Это былъ домъ, стоявшій за нѣсколько лѣтъ пустымъ и нанятый новыми жильцами, которые тутъ поселились, когда Флоренса проживала въ Брайтонѣ. Его отдѣлали, выкрасили, обставили цвѣтами, птичьими клѣтками, и зданіе помолодѣло, похорошѣло, оживилось. Но Флоренса не обращала вниманія на домъ: дѣти и отецъ были для нея все.

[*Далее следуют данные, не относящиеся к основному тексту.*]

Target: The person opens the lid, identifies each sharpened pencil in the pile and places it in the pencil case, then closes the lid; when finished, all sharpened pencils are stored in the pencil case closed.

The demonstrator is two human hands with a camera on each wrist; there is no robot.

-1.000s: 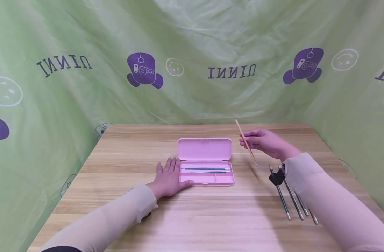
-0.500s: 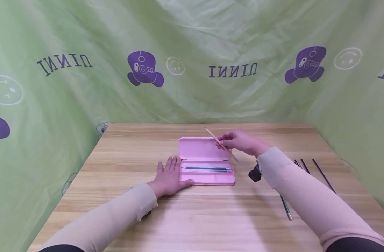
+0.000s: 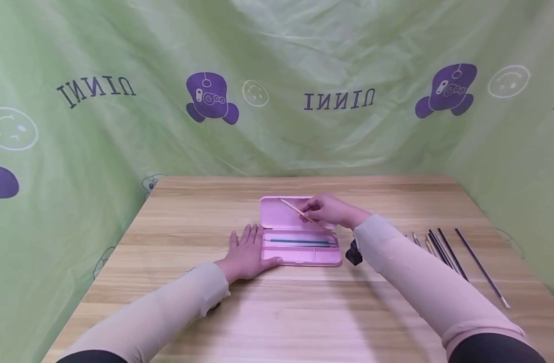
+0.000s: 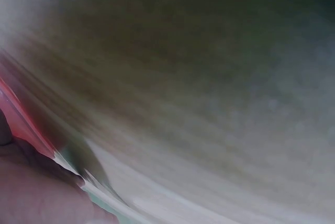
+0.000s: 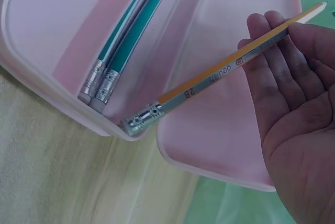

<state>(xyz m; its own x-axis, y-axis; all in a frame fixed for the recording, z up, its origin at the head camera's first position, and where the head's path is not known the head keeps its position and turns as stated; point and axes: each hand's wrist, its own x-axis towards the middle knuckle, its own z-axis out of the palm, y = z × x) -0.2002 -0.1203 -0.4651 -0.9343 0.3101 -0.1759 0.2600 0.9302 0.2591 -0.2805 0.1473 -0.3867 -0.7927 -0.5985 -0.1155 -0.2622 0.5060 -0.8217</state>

Когда отецъ оканчивалъ обѣдъ, дѣти разбѣгались съ своей гувернанткой по обширной залѣ, и веселые голоса ихъ, сопровождаемые беззаботнымъ смѣхомъ, проносились черезъ улицу въ печальную атмосферу пустынной комнаты, гдѣ сидѣла за своей работой безпріютная сирота. Потомъ они взбирались съ отцомъ наверхъ, возились около него на софѣ, карабкались на его колѣни, и онъ, окруженный цвѣтущими личиками, какъ прекраснымъ букетомъ, разсказывалъ, имъ забавныя исторіи. Иной разъ вся эта группа выбѣгала на балконъ, и тогда Флоренса поспѣшно скрывалась въ углубленіе комнаты, чтобы не испугать малютокъ своимъ траурнымъ платьемъ.

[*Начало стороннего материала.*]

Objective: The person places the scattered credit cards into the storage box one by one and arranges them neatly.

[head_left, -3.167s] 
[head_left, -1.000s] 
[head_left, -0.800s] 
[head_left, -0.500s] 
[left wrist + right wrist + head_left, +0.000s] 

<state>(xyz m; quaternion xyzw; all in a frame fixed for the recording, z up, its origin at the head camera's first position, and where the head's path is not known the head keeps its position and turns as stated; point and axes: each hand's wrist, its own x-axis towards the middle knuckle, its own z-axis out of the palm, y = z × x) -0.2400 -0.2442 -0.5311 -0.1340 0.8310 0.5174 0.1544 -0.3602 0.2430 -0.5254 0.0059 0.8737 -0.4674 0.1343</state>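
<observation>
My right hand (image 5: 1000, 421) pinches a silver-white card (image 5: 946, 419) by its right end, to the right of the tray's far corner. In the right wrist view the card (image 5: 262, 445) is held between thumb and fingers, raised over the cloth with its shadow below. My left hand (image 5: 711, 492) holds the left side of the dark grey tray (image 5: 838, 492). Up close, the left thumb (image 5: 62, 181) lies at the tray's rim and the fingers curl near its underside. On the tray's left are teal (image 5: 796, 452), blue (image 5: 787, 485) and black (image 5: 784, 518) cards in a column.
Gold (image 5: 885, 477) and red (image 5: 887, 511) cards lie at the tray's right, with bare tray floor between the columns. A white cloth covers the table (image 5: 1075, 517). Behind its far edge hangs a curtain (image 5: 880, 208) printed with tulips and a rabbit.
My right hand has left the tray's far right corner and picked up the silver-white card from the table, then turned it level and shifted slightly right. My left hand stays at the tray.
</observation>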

Старшая дочь, оставаясь съ отцомъ, когда другія убѣгали, разливала для него чай — счастливая маленькая хозяйка! — разговаривала съ нимъ y окна или за столомъ до тѣхъ поръ, пока подавали свѣчи. Онъ обращался съ ней, какъ съ другомъ, она, съ большою важностью, какъ взрослая женщина, сидѣла за шитьемъ или за маленькой книгой. A она была гораздо моложе Флоренсы! Какъ скоро подавали огонь, Флоренса уже не боялась наблюдать всю эту группу изъ своей темной комнаты: "Прощай, папа, прощай! спокойной ночи, папа!" Флоренса горько начинала рыдать и уже не смотрѣла болѣе.

Однако-жъ она опять оглядывалась на счастливый домъ, когда сама отправлялась въ постель, напѣвая одну изъ тѣхъ арій, которая, бывало, убаюкивала ея друга. Но что она всегда думала объ этомъ домѣ или наблюдала его, это была тайна, никогда и ни по какому случаю не выходившая изъ ея сердца.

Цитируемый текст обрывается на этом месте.